International law includes a provision for systematic legal review of any new weapon, autonomous or not. Article 36 of Additional Protocol I to the Geneva Conventions plays a central role here. While not binding on the United States, it formally obliges most NATO allies to review new weapons for compliance with IHL before adoption. However, only a minority of States Parties to Additional Protocol I (including most NATO members) conduct systematic Article 36 reviews for all new weapons and methods of warfare, leading to substantial divergence between formal obligations and operational reality. The United States follows a similar review process as a matter of policy (§ 6.2).

This post examines legal review mechanisms for AI-driven platforms and addresses the unresolved challenge of meaningful human control as autonomy accelerates the tempo of both military operations and legal oversight. It also examines a divergence between European States’ binding obligations under Article 36 of Additional Protocol I and the United States’ non-treaty-based weapons review practices, highlighting legal friction and prospects for harmonization in the regulation of emerging, software-driven weapon systems.

Fury and the Law

At the heart of Fury’s design is a commercially available business-jet engine, ringed by largely off-the-shelf flight-control hardware. Fury’s mission computer hosts an AI “autonomy stack” that plans routes, classifies threats, and can propose lethal engagements while airborne. In U.S. doctrine, the drone sits at the edge of what the 2023 U.S. Department of Defense (DoD) Autonomy in Weapon Systems directive calls “human-on-the-loop” control: a remote pilot or cockpit-based commander retains veto power. But the machine can choose and prosecute targets if the human does not intervene. A routine over-the-air update could turn an electronic-warfare loadout into a kinetic strike platform overnight.

The Air Force sees Fury as a loyal wingman that will fly a few miles ahead of crewed F-22s or F-35s. Fury, then, is best understood as a weapon system platform capable of carrying a variety of munitions, such as the AIM-120 AMRAAM, which itself has previously undergone legal review. What differentiates Fury and would necessitate a fresh review is the autonomous functionality built into the mission computer, which could alter how and when weapons are employed. The fusion of AI-based threat classification, target selection, and potential engagement without direct human intervention moves Fury from simply being a carrier for existing armaments to a system whose method of warfare is fundamentally new, and therefore subject to renewed scrutiny under legal review frameworks.

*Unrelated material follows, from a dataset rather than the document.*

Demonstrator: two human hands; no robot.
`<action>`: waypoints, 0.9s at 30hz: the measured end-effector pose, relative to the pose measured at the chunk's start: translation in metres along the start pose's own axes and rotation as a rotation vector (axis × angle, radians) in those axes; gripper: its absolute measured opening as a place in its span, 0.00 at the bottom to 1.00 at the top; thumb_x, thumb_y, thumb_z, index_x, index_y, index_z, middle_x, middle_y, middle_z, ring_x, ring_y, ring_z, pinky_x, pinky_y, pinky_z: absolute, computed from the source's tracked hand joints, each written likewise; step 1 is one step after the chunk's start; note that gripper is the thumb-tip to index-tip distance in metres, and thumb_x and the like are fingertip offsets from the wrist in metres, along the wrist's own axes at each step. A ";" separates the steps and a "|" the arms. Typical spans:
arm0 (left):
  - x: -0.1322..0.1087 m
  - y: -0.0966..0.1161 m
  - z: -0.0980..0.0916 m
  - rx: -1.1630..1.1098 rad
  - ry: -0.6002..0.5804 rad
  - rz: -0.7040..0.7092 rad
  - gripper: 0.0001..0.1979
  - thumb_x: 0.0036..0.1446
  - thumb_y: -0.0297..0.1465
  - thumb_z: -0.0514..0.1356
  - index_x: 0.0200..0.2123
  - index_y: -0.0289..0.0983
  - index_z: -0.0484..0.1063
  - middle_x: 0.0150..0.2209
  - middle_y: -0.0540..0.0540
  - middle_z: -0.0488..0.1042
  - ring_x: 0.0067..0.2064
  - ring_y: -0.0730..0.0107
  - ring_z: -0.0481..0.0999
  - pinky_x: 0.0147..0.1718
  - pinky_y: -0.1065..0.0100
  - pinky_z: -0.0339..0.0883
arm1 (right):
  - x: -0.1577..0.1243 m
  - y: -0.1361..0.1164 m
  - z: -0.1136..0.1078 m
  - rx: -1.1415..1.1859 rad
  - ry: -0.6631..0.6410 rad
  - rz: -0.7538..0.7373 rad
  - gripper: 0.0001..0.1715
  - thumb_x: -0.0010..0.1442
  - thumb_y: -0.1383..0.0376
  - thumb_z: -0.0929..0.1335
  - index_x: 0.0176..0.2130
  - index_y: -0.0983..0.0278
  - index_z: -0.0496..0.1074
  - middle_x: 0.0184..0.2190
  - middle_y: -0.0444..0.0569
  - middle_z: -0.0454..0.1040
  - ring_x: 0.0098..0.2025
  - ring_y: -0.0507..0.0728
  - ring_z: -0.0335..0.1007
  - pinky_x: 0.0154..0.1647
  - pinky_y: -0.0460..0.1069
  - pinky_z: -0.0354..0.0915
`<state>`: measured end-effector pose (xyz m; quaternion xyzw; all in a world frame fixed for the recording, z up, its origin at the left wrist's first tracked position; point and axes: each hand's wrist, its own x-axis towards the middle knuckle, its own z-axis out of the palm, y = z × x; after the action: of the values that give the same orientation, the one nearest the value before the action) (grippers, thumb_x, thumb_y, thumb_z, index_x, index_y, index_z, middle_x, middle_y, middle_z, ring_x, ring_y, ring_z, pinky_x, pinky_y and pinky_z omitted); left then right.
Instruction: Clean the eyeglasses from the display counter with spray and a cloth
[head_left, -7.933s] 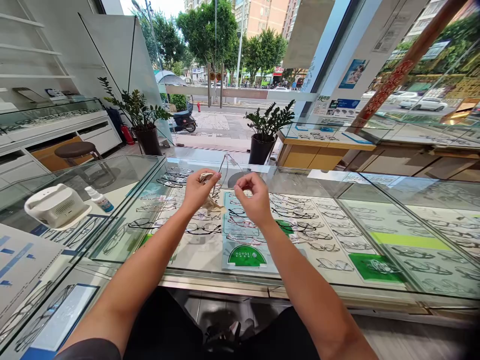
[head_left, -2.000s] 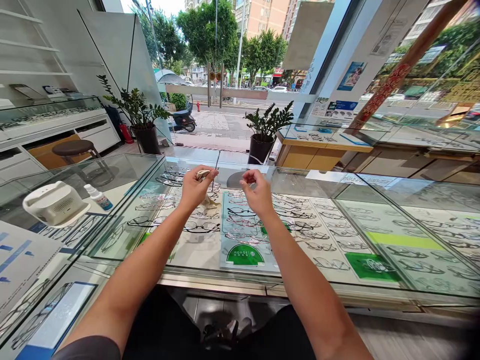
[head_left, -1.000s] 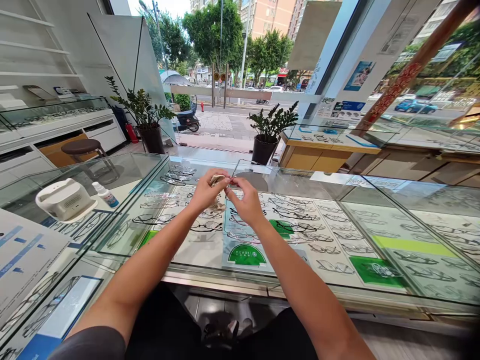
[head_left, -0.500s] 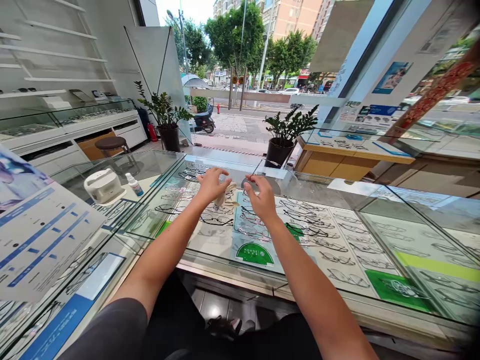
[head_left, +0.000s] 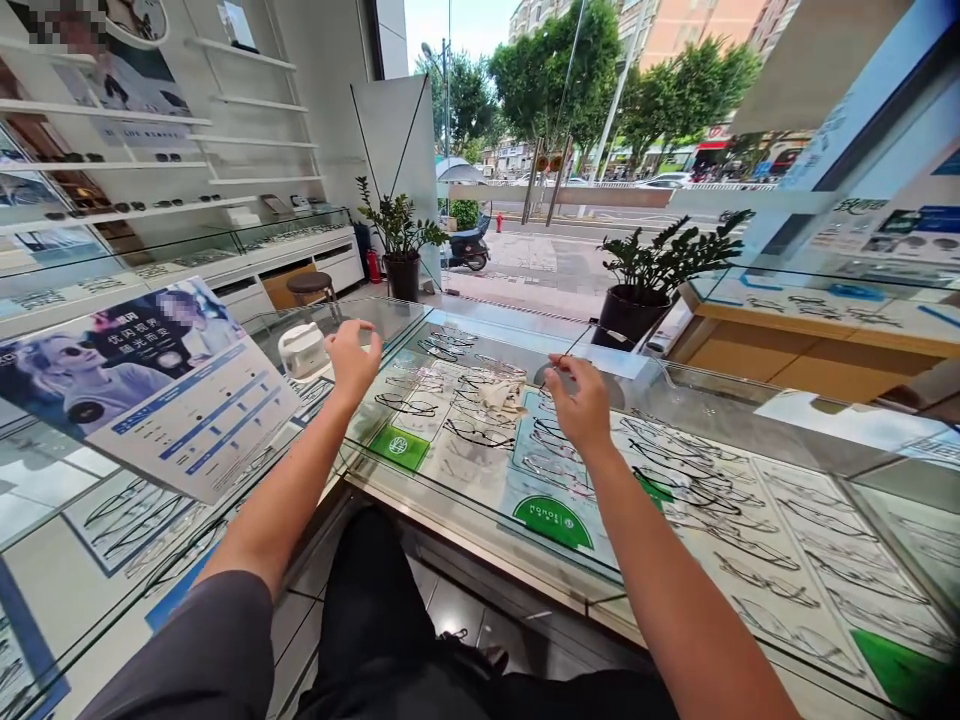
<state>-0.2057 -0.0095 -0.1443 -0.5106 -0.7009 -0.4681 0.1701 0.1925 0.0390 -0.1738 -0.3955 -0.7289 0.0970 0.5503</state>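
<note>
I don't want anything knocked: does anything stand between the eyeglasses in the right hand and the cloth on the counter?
Nothing visible does. The right hand holds the eyeglasses above the glass counter, right of the cloth; the display frames nearby appear to lie beneath the glass.

The glass counter (head_left: 450, 490) bears cloth (head_left: 499, 394) and white device (head_left: 301, 350).

Left hand (head_left: 354, 362) out over the counter (head_left: 465, 540), fingers bent, thumb apart, just beside a white device (head_left: 301, 351); contact unclear. Right hand (head_left: 580, 400) pinches eyeglasses (head_left: 577, 341) by a thin part, raised above the glass top. Crumpled beige cloth (head_left: 501, 394) lies on the counter between the hands. Spectacle frames (head_left: 480, 436) in rows under glass. Printed board (head_left: 225, 410) tilted, left of left forearm. Left plant (head_left: 401, 230), right plant (head_left: 660, 265) potted, beyond counter; stool (head_left: 310, 284) near left one.
</note>
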 end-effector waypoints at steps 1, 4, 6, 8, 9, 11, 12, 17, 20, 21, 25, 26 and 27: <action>0.002 -0.011 -0.001 0.018 0.029 -0.002 0.09 0.64 0.30 0.57 0.47 0.40 0.73 0.54 0.37 0.81 0.61 0.48 0.76 0.64 0.47 0.58 | 0.000 0.000 0.000 0.001 0.000 0.003 0.21 0.71 0.50 0.68 0.51 0.60 0.80 0.51 0.57 0.84 0.53 0.68 0.77 0.58 0.65 0.71; 0.004 -0.036 0.000 0.037 0.117 -0.012 0.16 0.62 0.30 0.59 0.53 0.37 0.71 0.61 0.33 0.75 0.68 0.45 0.70 0.68 0.47 0.59 | 0.000 0.000 0.000 0.019 0.003 0.010 0.21 0.71 0.50 0.68 0.51 0.60 0.80 0.51 0.57 0.84 0.53 0.68 0.77 0.57 0.65 0.71; 0.001 -0.048 0.003 0.038 0.153 -0.041 0.23 0.61 0.31 0.61 0.59 0.34 0.69 0.65 0.29 0.71 0.70 0.44 0.67 0.72 0.48 0.57 | 0.001 -0.001 -0.001 0.036 0.005 0.012 0.21 0.71 0.50 0.68 0.51 0.60 0.80 0.51 0.57 0.84 0.53 0.68 0.77 0.57 0.65 0.71; -0.002 -0.058 0.008 0.034 0.156 -0.099 0.30 0.61 0.32 0.62 0.65 0.30 0.65 0.68 0.27 0.67 0.73 0.42 0.63 0.74 0.47 0.54 | 0.001 -0.002 -0.002 0.056 0.006 0.015 0.20 0.71 0.50 0.68 0.51 0.60 0.80 0.51 0.57 0.84 0.53 0.68 0.76 0.56 0.65 0.71; -0.005 -0.062 0.011 0.029 0.149 -0.129 0.34 0.61 0.33 0.63 0.67 0.28 0.62 0.69 0.25 0.66 0.74 0.42 0.62 0.75 0.47 0.53 | 0.002 -0.003 -0.002 0.074 0.004 0.017 0.20 0.71 0.50 0.68 0.51 0.60 0.80 0.51 0.57 0.84 0.53 0.67 0.77 0.56 0.65 0.71; -0.008 -0.068 0.015 0.025 0.144 -0.169 0.39 0.61 0.34 0.64 0.71 0.26 0.57 0.71 0.25 0.64 0.75 0.41 0.61 0.76 0.47 0.53 | 0.002 -0.005 -0.003 0.137 -0.008 0.028 0.20 0.71 0.51 0.68 0.51 0.59 0.80 0.51 0.56 0.83 0.53 0.66 0.77 0.56 0.64 0.71; -0.009 -0.070 0.017 0.026 0.148 -0.177 0.40 0.61 0.35 0.64 0.72 0.26 0.56 0.72 0.25 0.63 0.75 0.41 0.61 0.76 0.48 0.52 | 0.002 -0.006 -0.003 0.175 -0.019 0.037 0.19 0.71 0.51 0.69 0.51 0.59 0.80 0.51 0.56 0.83 0.53 0.66 0.77 0.56 0.63 0.71; -0.010 -0.077 0.023 0.048 0.135 -0.177 0.42 0.61 0.35 0.65 0.73 0.25 0.55 0.69 0.25 0.67 0.71 0.40 0.66 0.74 0.48 0.57 | 0.003 -0.012 -0.003 0.280 -0.058 0.091 0.19 0.69 0.51 0.70 0.51 0.59 0.80 0.52 0.55 0.84 0.54 0.65 0.78 0.57 0.63 0.71; -0.009 -0.081 0.026 0.035 0.043 -0.229 0.41 0.62 0.35 0.64 0.73 0.27 0.55 0.65 0.26 0.72 0.66 0.38 0.72 0.69 0.45 0.63 | 0.004 -0.014 -0.005 0.385 -0.095 0.152 0.19 0.68 0.51 0.70 0.51 0.58 0.80 0.52 0.54 0.84 0.55 0.65 0.79 0.59 0.63 0.71; -0.009 -0.083 0.027 0.029 0.006 -0.264 0.39 0.62 0.35 0.63 0.72 0.28 0.56 0.64 0.26 0.73 0.64 0.37 0.74 0.67 0.43 0.65 | 0.005 -0.014 -0.006 0.445 -0.124 0.178 0.19 0.68 0.52 0.70 0.51 0.58 0.81 0.52 0.54 0.84 0.55 0.65 0.79 0.60 0.64 0.71; -0.007 -0.086 0.027 0.023 -0.102 -0.374 0.24 0.65 0.35 0.59 0.61 0.30 0.69 0.53 0.25 0.79 0.57 0.32 0.78 0.61 0.37 0.68 | 0.009 -0.016 -0.012 0.674 -0.225 0.259 0.17 0.66 0.54 0.70 0.50 0.57 0.82 0.49 0.52 0.85 0.56 0.65 0.80 0.61 0.64 0.71; -0.006 -0.084 0.027 0.015 -0.105 -0.369 0.21 0.66 0.36 0.58 0.58 0.31 0.70 0.52 0.26 0.79 0.56 0.34 0.79 0.61 0.37 0.68 | 0.010 -0.017 -0.014 0.716 -0.231 0.272 0.17 0.66 0.54 0.70 0.49 0.57 0.82 0.48 0.52 0.85 0.55 0.65 0.80 0.61 0.64 0.71; -0.004 -0.079 0.027 -0.017 -0.103 -0.348 0.19 0.67 0.36 0.56 0.57 0.33 0.70 0.51 0.28 0.79 0.55 0.37 0.79 0.61 0.38 0.69 | 0.011 -0.019 -0.015 0.751 -0.234 0.281 0.16 0.65 0.54 0.70 0.48 0.57 0.82 0.48 0.52 0.85 0.55 0.65 0.80 0.60 0.64 0.72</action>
<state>-0.2665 0.0072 -0.1983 -0.4063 -0.7825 -0.4695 0.0463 0.1958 0.0295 -0.1494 -0.2493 -0.6395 0.4746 0.5511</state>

For lawyers conducting a weapons review, each major software build or payload swap reopens the question of legality under distinction, proportionality, and superfluous-injury rules. Since 1974, every new American munition, sensor, or platform has faced a lawyer’s examination under what is now DoD Directive 5000.01 (the Defense Acquisition System) and Section 6.2 of the 2023 DoD Law of War Manual. Acquisition officials, engineers, and judge advocates study the design notes, modelling data, and concept of operations, then ask three core questions. First, does any treaty or customary rule ban the weapon? Second, can the platform be used in a way that violates distinction, proportionality, or the prohibition on unnecessary suffering? Third, do built-in safeguards and human-machine controls keep foreseeable employment inside lawful limits?

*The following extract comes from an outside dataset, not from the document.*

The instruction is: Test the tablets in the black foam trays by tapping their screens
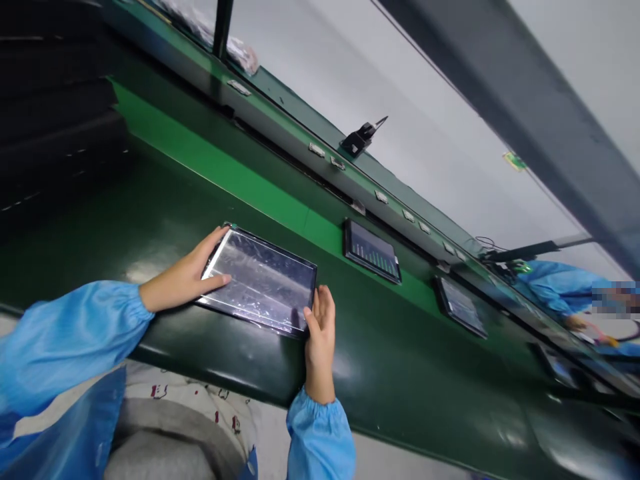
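A black-framed tablet with a glossy, film-like screen is held just over the green bench, tilted toward me; I cannot tell if its lower edge touches the surface. My left hand grips its left end, thumb lying on the screen and fingers behind the edge. On the right end, my right hand pinches the corner, with the thumb on the front. The fingertips behind the tablet are hidden. Blue sleeves cover both forearms.
Two more tablets, one nearer and one farther, rest along the back of the green bench. A black plug adapter sits on the ledge. Dark stacked items stand at left. A co-worker's blue sleeve shows at far right.
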`<state>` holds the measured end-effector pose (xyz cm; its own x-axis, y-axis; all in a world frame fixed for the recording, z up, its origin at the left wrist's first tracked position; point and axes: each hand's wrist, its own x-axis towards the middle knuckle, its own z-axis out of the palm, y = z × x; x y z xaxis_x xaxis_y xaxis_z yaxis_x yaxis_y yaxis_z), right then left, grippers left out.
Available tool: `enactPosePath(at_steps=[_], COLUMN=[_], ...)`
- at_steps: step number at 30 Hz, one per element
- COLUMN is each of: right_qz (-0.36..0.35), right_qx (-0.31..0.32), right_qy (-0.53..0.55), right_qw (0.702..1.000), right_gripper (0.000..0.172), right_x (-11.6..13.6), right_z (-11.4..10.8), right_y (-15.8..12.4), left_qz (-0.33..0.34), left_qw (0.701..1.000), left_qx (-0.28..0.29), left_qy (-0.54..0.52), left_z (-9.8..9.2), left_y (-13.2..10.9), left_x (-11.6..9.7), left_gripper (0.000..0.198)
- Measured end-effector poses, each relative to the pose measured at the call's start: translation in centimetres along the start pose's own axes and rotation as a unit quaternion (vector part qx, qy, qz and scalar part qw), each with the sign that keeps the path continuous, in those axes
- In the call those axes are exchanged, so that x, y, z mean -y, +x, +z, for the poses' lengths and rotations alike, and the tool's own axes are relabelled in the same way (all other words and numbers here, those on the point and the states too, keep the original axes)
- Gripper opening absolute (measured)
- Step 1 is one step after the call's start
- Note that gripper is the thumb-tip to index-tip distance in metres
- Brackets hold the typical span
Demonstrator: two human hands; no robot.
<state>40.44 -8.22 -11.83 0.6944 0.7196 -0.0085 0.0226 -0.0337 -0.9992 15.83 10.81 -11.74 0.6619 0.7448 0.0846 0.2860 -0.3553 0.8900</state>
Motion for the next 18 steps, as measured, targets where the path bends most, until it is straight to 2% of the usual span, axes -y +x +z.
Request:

Importantly, the standard “law of war review” under DoD 5000.01 and the DoD Law of War Manual is distinct from the separate review under DoD Directive 3000.09 (Autonomy in Weapon Systems). The former focuses broadly on legal compliance for all new weapons, while Directive 3000.09 sets out additional policy requirements for autonomous or semi-autonomous systems, particularly concerning human judgment over the use of force.

Fury most likely will operate as a semi-autonomous platform. It can autonomously navigate, classify threats, and propose target engagements, but final engagement decisions require human authorization (“human-on-the-loop”). However, the system is designed such that future software updates could enable more fully autonomous targeting and engagement, triggering a fresh review under both legal frameworks.

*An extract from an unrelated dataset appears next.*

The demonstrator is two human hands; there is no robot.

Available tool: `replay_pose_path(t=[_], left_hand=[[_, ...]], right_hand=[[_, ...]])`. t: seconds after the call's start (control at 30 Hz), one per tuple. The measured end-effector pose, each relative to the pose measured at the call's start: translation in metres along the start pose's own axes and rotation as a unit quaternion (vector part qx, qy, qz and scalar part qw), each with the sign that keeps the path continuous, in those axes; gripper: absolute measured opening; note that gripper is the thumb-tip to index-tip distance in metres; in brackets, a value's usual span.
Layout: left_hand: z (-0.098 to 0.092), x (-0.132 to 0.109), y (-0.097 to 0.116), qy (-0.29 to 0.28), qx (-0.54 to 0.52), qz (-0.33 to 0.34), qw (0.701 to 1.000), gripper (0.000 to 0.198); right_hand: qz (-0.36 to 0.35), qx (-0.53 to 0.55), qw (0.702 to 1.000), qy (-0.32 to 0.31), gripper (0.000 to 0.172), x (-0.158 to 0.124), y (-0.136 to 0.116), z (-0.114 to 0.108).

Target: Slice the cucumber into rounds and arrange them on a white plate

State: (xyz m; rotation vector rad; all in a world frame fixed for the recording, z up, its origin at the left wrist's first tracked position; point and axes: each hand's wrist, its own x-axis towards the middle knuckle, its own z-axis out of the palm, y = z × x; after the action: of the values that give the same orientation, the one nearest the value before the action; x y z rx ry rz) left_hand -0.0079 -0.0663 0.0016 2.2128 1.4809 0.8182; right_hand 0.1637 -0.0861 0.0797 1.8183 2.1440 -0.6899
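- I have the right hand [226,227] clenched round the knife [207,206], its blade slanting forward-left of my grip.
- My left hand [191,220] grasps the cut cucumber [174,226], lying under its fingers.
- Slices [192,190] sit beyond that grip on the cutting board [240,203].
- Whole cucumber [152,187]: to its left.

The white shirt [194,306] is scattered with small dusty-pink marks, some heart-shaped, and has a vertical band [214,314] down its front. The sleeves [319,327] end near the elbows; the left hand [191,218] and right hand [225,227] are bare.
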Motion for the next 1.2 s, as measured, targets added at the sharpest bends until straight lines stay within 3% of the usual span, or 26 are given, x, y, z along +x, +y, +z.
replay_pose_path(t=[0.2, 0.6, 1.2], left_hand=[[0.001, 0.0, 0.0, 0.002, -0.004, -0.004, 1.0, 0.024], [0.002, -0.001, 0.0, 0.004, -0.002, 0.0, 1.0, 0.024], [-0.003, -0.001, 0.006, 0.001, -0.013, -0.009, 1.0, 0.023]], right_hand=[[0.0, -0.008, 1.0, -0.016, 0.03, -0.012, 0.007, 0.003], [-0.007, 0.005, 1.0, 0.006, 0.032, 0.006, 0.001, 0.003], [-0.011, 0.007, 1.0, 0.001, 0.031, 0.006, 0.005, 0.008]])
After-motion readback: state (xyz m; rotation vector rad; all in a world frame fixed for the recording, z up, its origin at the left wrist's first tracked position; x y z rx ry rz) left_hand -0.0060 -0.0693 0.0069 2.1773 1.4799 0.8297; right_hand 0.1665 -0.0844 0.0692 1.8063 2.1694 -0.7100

Unlike Article 36 of Additional Protocol I, the U.S. review procedure is a matter of policy rather than treaty law. Yet, the Pentagon treats it as a binding internal rule. In the 1990s, the Army’s anti-personnel laser program was cancelled after the review judged it incompatible with the ban on weapons that cause unnecessary suffering. More recently, a loitering munition concept reportedly cleared the intrinsic-legality hurdle but was restricted to open battlefield environments until further technical development allowed its sensors to better distinguish between lawful and unlawful targets, such as combatants versus protected civilians or medical personnel. In practice, this can mean limiting deployment to settings where the risk of misidentification is minimized, pending further upgrades. Similarly, a loitering munition concept cleared the intrinsic-legality hurdle but was restricted to open battlefield environments until its sensor-fusion suite could distinguish rifles from medical stretchers. If Fury’s software cannot show reliable discrimination in urban clutter, the review process will (hopefully) prevent the drone from being assigned such missions until a new software update improves its performance.

Non-Delegable Duty

If Fury crosses the Atlantic, allied lawyers are likely to conduct Article 36 reviews based on a preceding U.S. assessment. Every NATO member except the United States and Turkey has ratified Additional Protocol I. Whenever an AP I State party “stud[ies], develop[s], acquire[s] or adopt[s]” a new weapon, it must decide for itself whether the system can be used without breaching the Geneva Conventions or any other rule of international law binding on that State. The obligation also covers imports; a drone that rolls off an American production line becomes “new” again when Paris, Warsaw, or Oslo signs a purchase order. Article 36 insists that the legal judgment remains sovereign. The International Committee of the Red Cross (ICRC) frames the review as a multidisciplinary inquiry into intrinsic legality, foreseeable methods of employment, and built-in safeguards such as target-validation thresholds or abort logic. The United Kingdom assigns serving military lawyers to run the process. Germany, the Netherlands, Norway, and half a dozen other allies follow parallel models.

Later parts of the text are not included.